_Requirement_: The expected answer holds every line from the first line of the data below through the line containing "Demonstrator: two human", exactly as written, and no other line.

_Collected data_:
===

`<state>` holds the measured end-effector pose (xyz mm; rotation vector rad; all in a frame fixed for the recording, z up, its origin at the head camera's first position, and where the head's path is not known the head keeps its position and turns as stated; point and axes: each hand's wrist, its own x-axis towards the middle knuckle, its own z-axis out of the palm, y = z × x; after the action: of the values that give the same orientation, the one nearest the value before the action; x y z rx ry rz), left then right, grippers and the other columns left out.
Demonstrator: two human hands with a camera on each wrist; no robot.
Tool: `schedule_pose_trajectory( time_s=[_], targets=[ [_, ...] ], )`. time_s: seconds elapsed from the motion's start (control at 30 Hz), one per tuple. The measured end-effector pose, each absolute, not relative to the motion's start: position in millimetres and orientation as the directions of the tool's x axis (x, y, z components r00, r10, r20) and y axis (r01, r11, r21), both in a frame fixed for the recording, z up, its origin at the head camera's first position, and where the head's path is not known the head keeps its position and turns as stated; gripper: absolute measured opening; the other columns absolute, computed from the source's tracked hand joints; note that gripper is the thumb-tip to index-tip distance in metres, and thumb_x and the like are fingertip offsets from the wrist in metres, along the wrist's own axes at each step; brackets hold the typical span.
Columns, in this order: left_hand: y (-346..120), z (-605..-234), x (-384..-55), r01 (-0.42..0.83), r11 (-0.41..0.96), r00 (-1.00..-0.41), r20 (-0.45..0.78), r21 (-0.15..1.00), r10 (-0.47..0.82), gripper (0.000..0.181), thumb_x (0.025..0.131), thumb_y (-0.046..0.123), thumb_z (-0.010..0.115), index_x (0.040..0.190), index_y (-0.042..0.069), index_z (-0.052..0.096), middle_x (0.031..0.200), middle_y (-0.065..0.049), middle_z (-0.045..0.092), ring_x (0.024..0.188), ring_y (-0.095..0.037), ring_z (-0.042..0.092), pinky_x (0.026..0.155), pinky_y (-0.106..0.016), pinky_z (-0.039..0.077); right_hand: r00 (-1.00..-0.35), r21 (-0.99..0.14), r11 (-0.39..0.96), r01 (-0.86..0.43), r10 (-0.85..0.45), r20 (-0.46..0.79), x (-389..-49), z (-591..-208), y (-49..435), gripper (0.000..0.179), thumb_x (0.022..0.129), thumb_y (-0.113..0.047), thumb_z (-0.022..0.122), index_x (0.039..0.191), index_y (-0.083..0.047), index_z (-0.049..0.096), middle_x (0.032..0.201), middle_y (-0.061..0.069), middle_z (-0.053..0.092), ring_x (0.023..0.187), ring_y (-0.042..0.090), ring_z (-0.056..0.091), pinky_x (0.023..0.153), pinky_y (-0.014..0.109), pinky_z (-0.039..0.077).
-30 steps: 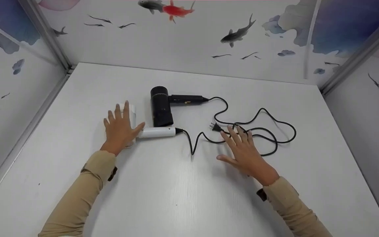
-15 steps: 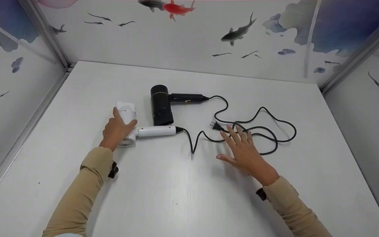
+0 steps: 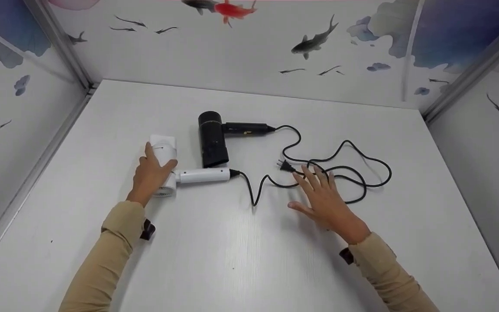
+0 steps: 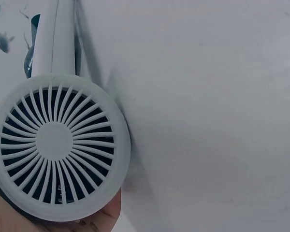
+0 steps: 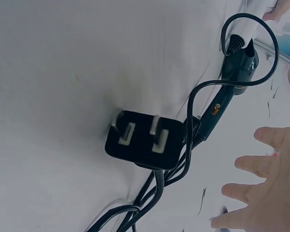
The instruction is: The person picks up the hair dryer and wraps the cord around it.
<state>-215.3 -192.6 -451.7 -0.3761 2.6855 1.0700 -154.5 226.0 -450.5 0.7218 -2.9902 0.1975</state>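
In the head view my left hand [image 3: 149,177] grips the barrel of a white hair dryer [image 3: 204,175], thumb on one side and fingers on the other. Its handle points right. The left wrist view shows the dryer's round grille [image 4: 54,141] up close, with part of the hand below it. My right hand [image 3: 325,203] is spread with straight fingers, its fingertips over the black cords [image 3: 364,173]. A black two-prong plug [image 3: 286,166] lies just left of those fingertips. In the right wrist view a two-prong plug [image 5: 145,140] looms close to the camera, beside the fingers [image 5: 253,166].
Behind the white dryer lies a black hair dryer [image 3: 213,141], its nozzle end close to the white handle. Its cord runs right into loose loops. White panels [image 3: 241,56] painted with fish border the white table [image 3: 249,268] at the back and sides.
My left hand was spread flat over the white hair dryer; its fingers then curled round the barrel. The dryer has since shifted slightly left with the hand. My right hand has stayed nearly still.
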Motion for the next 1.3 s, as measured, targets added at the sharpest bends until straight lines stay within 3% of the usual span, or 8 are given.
schedule_pose_trajectory(
  time_s=[0.43,0.57,0.67,0.8,1.03,1.13,1.23,1.3],
  targets=[
    [-177.2,-419.1,-201.1,-0.180,0.615,-0.980,-0.088,0.768,-0.178,0.094,0.086,0.050,0.056,0.149,0.015,-0.004,0.143,-0.022,0.035,0.117,-0.040,0.048,0.090,-0.052,0.045,-0.912,-0.174,0.895,-0.410,-0.403,0.078,-154.7,-440.4,227.0,0.067,0.093,-0.044,0.050,0.146,-0.010,0.028,0.152,0.018,0.023,0.139,0.042,0.018,0.108,0.065,0.011],
    [-163.2,-406.0,-198.5,-0.120,0.587,-0.983,-0.012,0.801,-0.185,0.093,0.083,0.046,0.061,0.149,0.018,0.002,0.135,-0.020,0.043,0.113,-0.037,0.052,0.087,-0.051,0.047,-0.901,-0.185,0.883,-0.432,-0.416,0.120,-152.3,-434.8,225.8,0.052,0.097,-0.015,0.048,0.145,-0.008,0.028,0.150,0.018,0.026,0.137,0.043,0.022,0.107,0.065,0.016],
    [-154.5,-396.6,-196.6,-0.093,0.555,-0.978,0.029,0.826,-0.208,0.095,0.082,0.043,0.065,0.149,0.018,0.003,0.130,-0.019,0.046,0.111,-0.034,0.053,0.088,-0.050,0.047,-0.883,-0.214,0.858,-0.467,-0.442,0.157,-149.1,-429.6,224.4,0.062,0.087,0.013,0.047,0.143,-0.007,0.030,0.149,0.018,0.028,0.136,0.041,0.026,0.106,0.064,0.020],
    [-144.9,-384.1,-193.9,-0.068,0.470,-0.968,0.055,0.880,-0.243,0.097,0.080,0.038,0.068,0.149,0.013,0.005,0.129,-0.018,0.043,0.112,-0.031,0.051,0.090,-0.047,0.046,-0.835,-0.287,0.785,-0.549,-0.505,0.217,-144.1,-423.2,220.5,0.073,0.075,0.028,0.044,0.140,-0.004,0.035,0.146,0.017,0.034,0.135,0.036,0.031,0.109,0.058,0.021],
    [-131.8,-376.0,-189.9,-0.015,0.235,-0.959,0.052,0.972,-0.277,0.082,0.075,0.034,0.074,0.138,0.004,0.032,0.125,-0.013,0.048,0.106,-0.023,0.052,0.087,-0.037,0.047,-0.797,-0.422,0.686,-0.593,-0.574,0.187,-136.6,-419.5,207.4,0.051,0.081,0.015,0.049,0.130,0.000,0.049,0.131,0.013,0.054,0.126,0.029,0.046,0.113,0.051,0.018],
    [-125.5,-376.6,-187.6,0.017,0.146,-0.955,0.059,0.989,-0.289,0.080,0.075,0.031,0.076,0.138,0.008,0.031,0.121,-0.011,0.050,0.104,-0.021,0.052,0.085,-0.036,0.047,-0.818,-0.468,0.689,-0.554,-0.553,0.156,-135.8,-419.8,201.9,0.037,0.088,0.000,0.055,0.125,-0.002,0.054,0.113,0.008,0.064,0.110,0.022,0.058,0.110,0.043,0.029],
    [-117.2,-377.2,-185.6,0.080,0.100,-0.950,0.106,0.992,-0.292,0.082,0.074,0.028,0.076,0.139,0.011,0.029,0.119,-0.011,0.052,0.103,-0.022,0.053,0.084,-0.038,0.047,-0.832,-0.515,0.669,-0.536,-0.523,0.186,-134.8,-416.2,198.3,0.029,0.092,-0.009,0.057,0.120,-0.005,0.060,0.098,0.002,0.066,0.086,0.013,0.060,0.089,0.031,0.048],
    [-111.6,-377.1,-184.1,0.131,0.088,-0.944,0.152,0.987,-0.293,0.083,0.073,0.026,0.077,0.139,0.012,0.028,0.118,-0.012,0.054,0.103,-0.022,0.055,0.083,-0.039,0.048,-0.835,-0.532,0.653,-0.539,-0.498,0.234,-133.7,-410.9,196.7,0.023,0.092,-0.010,0.057,0.113,-0.006,0.064,0.094,0.001,0.066,0.078,0.008,0.055,0.072,0.026,0.049]
  ],
)
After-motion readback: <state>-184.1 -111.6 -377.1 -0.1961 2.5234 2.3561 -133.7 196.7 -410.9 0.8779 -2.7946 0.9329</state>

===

_Answer to the exercise_:
`<state>` holds the measured end-effector pose (xyz mm; rotation vector rad; all in a frame fixed for the recording, z up, its origin at the head camera's first position, and where the head's path is not known the head keeps its position and turns as stated; point and axes: each hand's wrist, its own x-axis towards the middle knuckle, its own z-axis out of the palm, y = z × x; after the action: of the values that give the same orientation, the one nearest the value before the action; x y z rx ry rz), left then right, grippers and the other columns left out.
Demonstrator: two human hands with a camera on each wrist; no robot.

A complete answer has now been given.